Introduction: Noncommunicable diseases (NCDs) pose a significant burden on global health with the increasing prevalence in rural and tribal communities. Although several studies show an alarming trend in adverse outcomes in Indian tribes, there have been only a few reports assessing their perception of NCDs. This study was conducted to address this gap to design better health strategies to reduce the burden of NCDs among the tribal communities. Methodology: This was a hospital-based cross-sectional descriptive study done in Gudalur Adivasi Hospital in The Nilgiris district, Tamil Nadu. The study participants included the five tribal communities belonging to the Particularly Vulnerable Group (formerly Primitive Tribal Group) living in the Gudalur and Pandalur Taluks. After approval from the Ethics committee of the Association for Health Welfare in the Nilgiris (ASHWINI), the data were collected using a predesigned, semi-structured, interviewer-administered questionnaire. The results were entered into an Excel sheet and exported to SPSS software (version 19) for the analysis. Results: The interviewed tribals belonged to the Paniya tribe (54%), Bettakurumba tribe (25%), Moolakurumba tribe (7%), Kattunayakan tribe (6%), and Irula tribe (8%) of whom 43% were illiterate. Seventy-eight percent of the tribals were aware of the presence of NCDs in their community. The most common source of information is ASHWINI and the other health care facilities. The association of unhealthy diet and family history with NCDs was reported by 72% and 25% of the interviewed tribals, respectively. However, the other risk factors like lack of physical activity (7%), old age (2%), and environmental factors (3%) were poorly understood. Similarly, the association between alcohol, tobacco, and NCDs was acknowledged by only 10% and 4% of the interviewed tribals. The importance of screening was understood by 72% of the interviewed tribals. Conclusion: This study showed that there is a severe lack of awareness of NCDs among the tribal population of the Gudalur and Pandalur taluks of the Nilgiris district in Tamil Nadu. The importance of health promotion in reducing the burden of NCDs is well recognized. There is an urgent need for implementing adequate strategies to correct the knowledge, attitude, and practices of the tribal communities towards NCDs.

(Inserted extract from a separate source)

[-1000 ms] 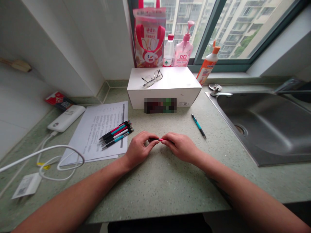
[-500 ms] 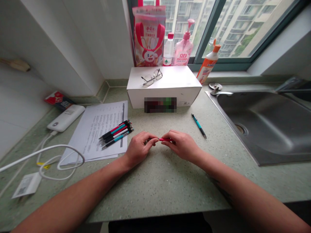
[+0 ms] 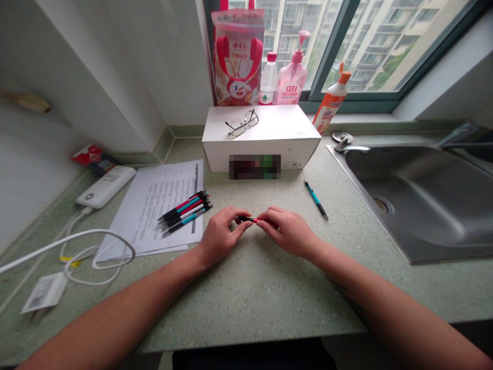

Keywords: Noncommunicable diseases in rural areas, perception of noncommunicable diseases, tribal health


How to cite this article:
Dsouza RJ, Sunny R, Sambhalwar PB, Hariharan S, Mohanraj S, Menon N. Perception of noncommunicable diseases among the tribals of the Gudalur Valley, Nilgiris, Tamil Nadu. Curr Med Issues 2021;19:132-6

How to cite this URL:
Dsouza RJ, Sunny R, Sambhalwar PB, Hariharan S, Mohanraj S, Menon N. Perception of noncommunicable diseases among the tribals of the Gudalur Valley, Nilgiris, Tamil Nadu. Curr Med Issues [serial online] 2021 [cited 2021 Dec 4];19:132-6. Available from: https://www.cmijournal.org/text.asp?2021/19/3/132/320642




  Introduction Top


Noncommunicable diseases (NCDs) are a major health burden globally, especially so in resource-poor tribal communities in India.[1],[2],[3] Cardiovascular disease, cancer, diabetes, and chronic lung disease are among the major NCDs. It has been shown that NCDs are the major cause of death in rural India.[4] The tribal communities in India are the most disadvantaged with regard to their health indicators[5] as well as their socio-economic determinants of health with the highest Infant mortality rate, under-five mortality rate, anemia, and under-nutrition compared to the rest of the Indian population.[5],[6] The recent National Family Health Survey-4 (NFHS-4) report also suggests a rising burden of hypertension and diabetes among the scheduled tribes of India as compared to the general population.[6] The World Health Organization report (2010) suggests that extreme poverty could inflict behavioral risk factors that lead to NCDs which in turn further affects the economies of the affected families and communities.[7]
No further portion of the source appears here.